Durante o verão de 2006 ainda houve negociações para um governo de unidade nacional que, afinal, não se concretizou e, em 2007, o Hamas expulsa todos os elementos da Fatah, alegando que eles estavam a preparar um golpe de estado. A Faixa de Gaza transforma-se assim no verdadeiro reino do Hamas e a violência entre Israel e o grupo islamita prosseguiu.

Violência teima em manter-se

Em junho de 2008, os dois inimigos figadais acordaram, via terceiros, com um cessar-fogo em Gaza e seus arredores e com o fim do cerco ao território. Mas ainda o ano não terminara e já Gaza é objeto de uma ofensiva israelita que, num só dia, matou mais de 200 pessoas. Mas pouco depois, o exército israelita realiza uma invasão terrestre que o mantém duas semanas em Gaza. Um relatório da ONU dá conta, então, de que as duas partes cometeram crimes de guerra.

A 14 de novembro de 2012, Israel, num ataque aéreo mata o comandante do Hamas Ahmed al-Jaabari e prossegue com uma campanha aérea que dura oito dias e se salda pela morte de 130 palestinianos e cinco israelitas. O Hamas retalia lançado rockets que, pela primeira vez, se dirigem a Jerusalém. No ano anterior, Telavive tinha posto em funcionamento o seu sistema antimíssil Cúpula de Ferro que lhe permite intercetar rockets de curto alcance que são lançados a partir de Gaza.

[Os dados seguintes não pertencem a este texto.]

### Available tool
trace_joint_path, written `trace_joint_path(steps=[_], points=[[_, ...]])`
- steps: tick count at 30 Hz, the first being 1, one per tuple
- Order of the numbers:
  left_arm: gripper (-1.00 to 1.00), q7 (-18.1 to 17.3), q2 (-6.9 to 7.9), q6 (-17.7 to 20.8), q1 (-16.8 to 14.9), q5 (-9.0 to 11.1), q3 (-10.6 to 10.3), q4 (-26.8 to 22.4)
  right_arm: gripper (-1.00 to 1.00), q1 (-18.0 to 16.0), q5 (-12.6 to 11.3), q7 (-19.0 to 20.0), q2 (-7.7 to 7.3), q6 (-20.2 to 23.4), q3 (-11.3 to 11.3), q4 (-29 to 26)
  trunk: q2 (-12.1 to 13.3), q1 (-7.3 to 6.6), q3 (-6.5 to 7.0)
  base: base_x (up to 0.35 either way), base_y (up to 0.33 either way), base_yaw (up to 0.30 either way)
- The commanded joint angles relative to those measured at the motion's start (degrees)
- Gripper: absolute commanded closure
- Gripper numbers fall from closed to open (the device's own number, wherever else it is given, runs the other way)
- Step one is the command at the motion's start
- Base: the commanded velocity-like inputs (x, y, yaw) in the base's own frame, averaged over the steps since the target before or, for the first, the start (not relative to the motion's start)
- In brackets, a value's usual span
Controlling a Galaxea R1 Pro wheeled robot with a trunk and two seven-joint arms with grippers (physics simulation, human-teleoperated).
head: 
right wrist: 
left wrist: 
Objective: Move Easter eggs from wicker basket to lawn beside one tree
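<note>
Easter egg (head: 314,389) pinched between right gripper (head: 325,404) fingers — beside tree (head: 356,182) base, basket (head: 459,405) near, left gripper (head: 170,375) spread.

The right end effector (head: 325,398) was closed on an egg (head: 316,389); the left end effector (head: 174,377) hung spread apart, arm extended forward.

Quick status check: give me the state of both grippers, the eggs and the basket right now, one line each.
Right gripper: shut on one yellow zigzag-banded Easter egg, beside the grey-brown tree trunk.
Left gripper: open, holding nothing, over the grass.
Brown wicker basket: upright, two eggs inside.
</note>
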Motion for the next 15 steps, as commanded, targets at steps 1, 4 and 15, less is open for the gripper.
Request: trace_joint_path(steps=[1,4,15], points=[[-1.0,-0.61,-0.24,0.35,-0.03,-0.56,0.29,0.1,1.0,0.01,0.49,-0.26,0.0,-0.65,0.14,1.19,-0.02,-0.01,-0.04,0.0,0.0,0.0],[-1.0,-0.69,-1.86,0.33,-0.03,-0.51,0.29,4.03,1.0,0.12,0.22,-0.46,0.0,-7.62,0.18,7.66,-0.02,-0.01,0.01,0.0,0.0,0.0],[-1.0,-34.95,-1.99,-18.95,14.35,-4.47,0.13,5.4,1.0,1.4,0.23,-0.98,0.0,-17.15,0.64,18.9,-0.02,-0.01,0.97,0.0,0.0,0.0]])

O ano de 2018 é marcado por protestos junto à fronteira entre Gaza e Israel contra o cerco ao território. As manifestações acontecem durante meses (entre março e dezembro) e saldam-se com a morte de 189 palestinianos e seis mil feridos, segundo revela uma comissão de Inquérito Internacional mandatada pelo Conselho de Direitos Humanos da ONU.

Em 2021 e em reação aos confrontos na mesquita de Al-Aqsa, em Jerusalém, entre a polícia israelita e palestinianos, o Hamas lança uma barragem de rockets contra Israel que responde com ataques aéreos a Gaza, iniciando-se um conflito de 11 dias que fez mais de 200 vítimas no território palestiniano. E a violência eterniza-se de forma intermitente…

A última ação do Hamas aconteceu no passado dia 7: num ataque sem precedentes, comandos do grupo integrista entraram - por terra, mar e ar – em Israel, onde fizeram mais de mil mortos e levaram para Gaza, como reféns, centenas de israelitas. Israel reagiu bombardeando a Faixa de Gaza enquanto se prepara para uma invasão terrestre e afirma-se determinado em eliminar o movimento que é considerado, por parte da comunidade internacional, como grupo terrorista. Um título, aliás, que lhe foi atribuído primeiro pelos Estados Unidos e depois pela União Europeia, que passou a ser utilizado por mais países desde o ataque do último dia 7 - um dia após o 50 º aniversário da guerra do Yom Kippur. Mas para muitos outros países, o Hamas é ainda encarado como um movimento de resistência à ocupação colonial.